§ Your objective
All entries shown below must be given again word for word.

Stored data entries
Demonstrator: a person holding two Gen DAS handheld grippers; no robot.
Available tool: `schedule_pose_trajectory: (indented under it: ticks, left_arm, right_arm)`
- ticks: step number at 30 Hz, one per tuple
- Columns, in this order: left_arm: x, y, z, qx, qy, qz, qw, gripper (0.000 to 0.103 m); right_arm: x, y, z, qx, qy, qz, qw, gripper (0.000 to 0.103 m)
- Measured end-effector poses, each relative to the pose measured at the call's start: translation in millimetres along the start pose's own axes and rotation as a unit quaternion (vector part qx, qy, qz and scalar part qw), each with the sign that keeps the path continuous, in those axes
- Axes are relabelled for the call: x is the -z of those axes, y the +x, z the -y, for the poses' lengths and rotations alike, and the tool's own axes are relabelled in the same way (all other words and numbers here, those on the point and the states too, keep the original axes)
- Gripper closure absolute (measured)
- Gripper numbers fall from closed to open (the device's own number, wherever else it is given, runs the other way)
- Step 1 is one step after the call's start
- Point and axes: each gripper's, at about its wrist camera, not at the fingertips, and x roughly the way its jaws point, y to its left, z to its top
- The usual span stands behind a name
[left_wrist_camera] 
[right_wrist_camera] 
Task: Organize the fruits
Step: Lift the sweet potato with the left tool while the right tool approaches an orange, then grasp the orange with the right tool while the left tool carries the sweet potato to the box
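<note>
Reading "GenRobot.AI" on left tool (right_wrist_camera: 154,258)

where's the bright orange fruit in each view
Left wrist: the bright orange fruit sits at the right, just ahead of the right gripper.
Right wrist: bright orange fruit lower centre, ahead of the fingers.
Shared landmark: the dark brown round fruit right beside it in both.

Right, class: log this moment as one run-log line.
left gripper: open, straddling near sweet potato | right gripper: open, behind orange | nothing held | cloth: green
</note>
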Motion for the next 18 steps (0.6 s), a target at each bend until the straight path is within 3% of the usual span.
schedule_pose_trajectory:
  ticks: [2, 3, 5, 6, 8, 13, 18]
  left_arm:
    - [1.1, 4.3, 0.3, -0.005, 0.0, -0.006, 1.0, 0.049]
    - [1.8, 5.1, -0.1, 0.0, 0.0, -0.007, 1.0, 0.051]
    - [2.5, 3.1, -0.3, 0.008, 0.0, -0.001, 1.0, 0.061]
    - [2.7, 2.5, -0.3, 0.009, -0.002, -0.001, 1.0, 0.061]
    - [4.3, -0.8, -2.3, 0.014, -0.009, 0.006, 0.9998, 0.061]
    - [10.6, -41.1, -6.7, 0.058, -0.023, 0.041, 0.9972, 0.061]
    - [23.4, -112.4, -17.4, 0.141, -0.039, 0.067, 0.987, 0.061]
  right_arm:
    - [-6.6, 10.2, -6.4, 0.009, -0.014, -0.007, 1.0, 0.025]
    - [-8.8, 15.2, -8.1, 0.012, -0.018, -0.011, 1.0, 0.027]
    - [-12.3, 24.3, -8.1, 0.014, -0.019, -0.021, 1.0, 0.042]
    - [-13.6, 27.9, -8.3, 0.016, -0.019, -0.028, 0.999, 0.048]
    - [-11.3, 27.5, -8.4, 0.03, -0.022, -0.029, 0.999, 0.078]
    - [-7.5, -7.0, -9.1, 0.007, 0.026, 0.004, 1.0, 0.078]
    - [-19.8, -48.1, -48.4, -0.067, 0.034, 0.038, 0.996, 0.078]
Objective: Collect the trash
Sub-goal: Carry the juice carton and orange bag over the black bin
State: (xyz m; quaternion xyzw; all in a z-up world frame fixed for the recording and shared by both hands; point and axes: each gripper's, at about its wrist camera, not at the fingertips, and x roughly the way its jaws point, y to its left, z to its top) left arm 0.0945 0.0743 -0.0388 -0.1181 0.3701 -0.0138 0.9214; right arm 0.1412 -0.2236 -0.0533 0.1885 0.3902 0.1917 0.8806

§ Written response
Demonstrator: a person holding two Gen DAS handheld grippers; no robot.
Available tool: `schedule_pose_trajectory: (indented under it: ticks, left_arm, right_arm)`
- ticks: step number at 30 Hz, one per tuple
- Columns, in this order: left_arm: x, y, z, qx, qy, qz, qw, gripper (0.000 to 0.103 m); right_arm: x, y, z, qx, qy, qz, qw, gripper (0.000 to 0.103 m)
- Measured end-effector poses, each relative to the pose measured at the call's start: translation in millimetres along the start pose's own axes and rotation as a unit quaternion (vector part qx, qy, qz and scalar part qw), each with the sign that keeps the path continuous, in those axes
- Axes are relabelled for the call: x is the -z of those axes, y the +x, z the -y, for the poses' lengths and rotations alike, and the tool's own axes are relabelled in the same way (all other words and numbers here, those on the point and the states too, keep the original axes)
- Gripper closure absolute (measured)
- Gripper numbers fall from closed to open (the device's own number, wherever else it is given, runs the other way)
- Step 1 is one step after the call's start
- Point and axes: each gripper's, at about its wrist camera, not at the fingertips, and x roughly the way its jaws point, y to its left, z to its top
- The usual span stands behind a name
[left_wrist_camera] 
[right_wrist_camera] 
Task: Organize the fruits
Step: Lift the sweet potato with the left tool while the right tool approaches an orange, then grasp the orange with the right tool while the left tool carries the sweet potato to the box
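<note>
Reading "GenRobot.AI" on left tool (right_wrist_camera: 154,258)

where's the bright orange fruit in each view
Left wrist: the bright orange fruit sits at the right, just ahead of the right gripper.
Right wrist: bright orange fruit lower centre, ahead of the fingers.
Shared landmark: the dark brown round fruit right beside it in both.

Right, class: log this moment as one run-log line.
left gripper: open, straddling near sweet potato | right gripper: open, behind orange | nothing held | cloth: green
</note>
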Motion for the next 18 steps (0.6 s), a target at each bend until the straight path is within 3% of the usual span.
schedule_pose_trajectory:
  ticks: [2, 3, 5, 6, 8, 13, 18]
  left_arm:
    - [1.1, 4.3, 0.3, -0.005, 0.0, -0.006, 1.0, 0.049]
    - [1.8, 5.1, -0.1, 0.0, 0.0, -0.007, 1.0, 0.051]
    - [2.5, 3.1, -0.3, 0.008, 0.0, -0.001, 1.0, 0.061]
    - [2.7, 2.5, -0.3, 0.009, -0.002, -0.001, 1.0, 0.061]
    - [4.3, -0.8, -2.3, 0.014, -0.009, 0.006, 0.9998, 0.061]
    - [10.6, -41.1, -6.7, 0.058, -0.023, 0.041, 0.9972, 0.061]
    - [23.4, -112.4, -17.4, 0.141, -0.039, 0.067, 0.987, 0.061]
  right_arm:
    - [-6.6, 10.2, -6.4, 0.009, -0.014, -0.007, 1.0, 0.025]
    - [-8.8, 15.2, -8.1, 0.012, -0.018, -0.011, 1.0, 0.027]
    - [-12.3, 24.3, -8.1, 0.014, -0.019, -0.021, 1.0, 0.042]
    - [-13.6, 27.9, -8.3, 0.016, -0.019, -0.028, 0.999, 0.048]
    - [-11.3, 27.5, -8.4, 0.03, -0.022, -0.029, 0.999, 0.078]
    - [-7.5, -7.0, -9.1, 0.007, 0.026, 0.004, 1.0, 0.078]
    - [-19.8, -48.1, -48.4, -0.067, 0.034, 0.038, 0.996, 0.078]
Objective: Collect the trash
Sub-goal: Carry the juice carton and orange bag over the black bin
State: (xyz m; quaternion xyzw; all in a z-up world frame fixed for the recording and shared by both hands; point and axes: each gripper's, at about its wrist camera, not at the fingertips, and x roughly the way its jaws point, y to its left, z to its top) left arm 0.0945 0.0743 -0.0388 -0.1181 0.3701 -0.0138 0.9214; right arm 0.1412 -0.2236 -0.0533 0.1885 0.3902 0.1917 0.8806

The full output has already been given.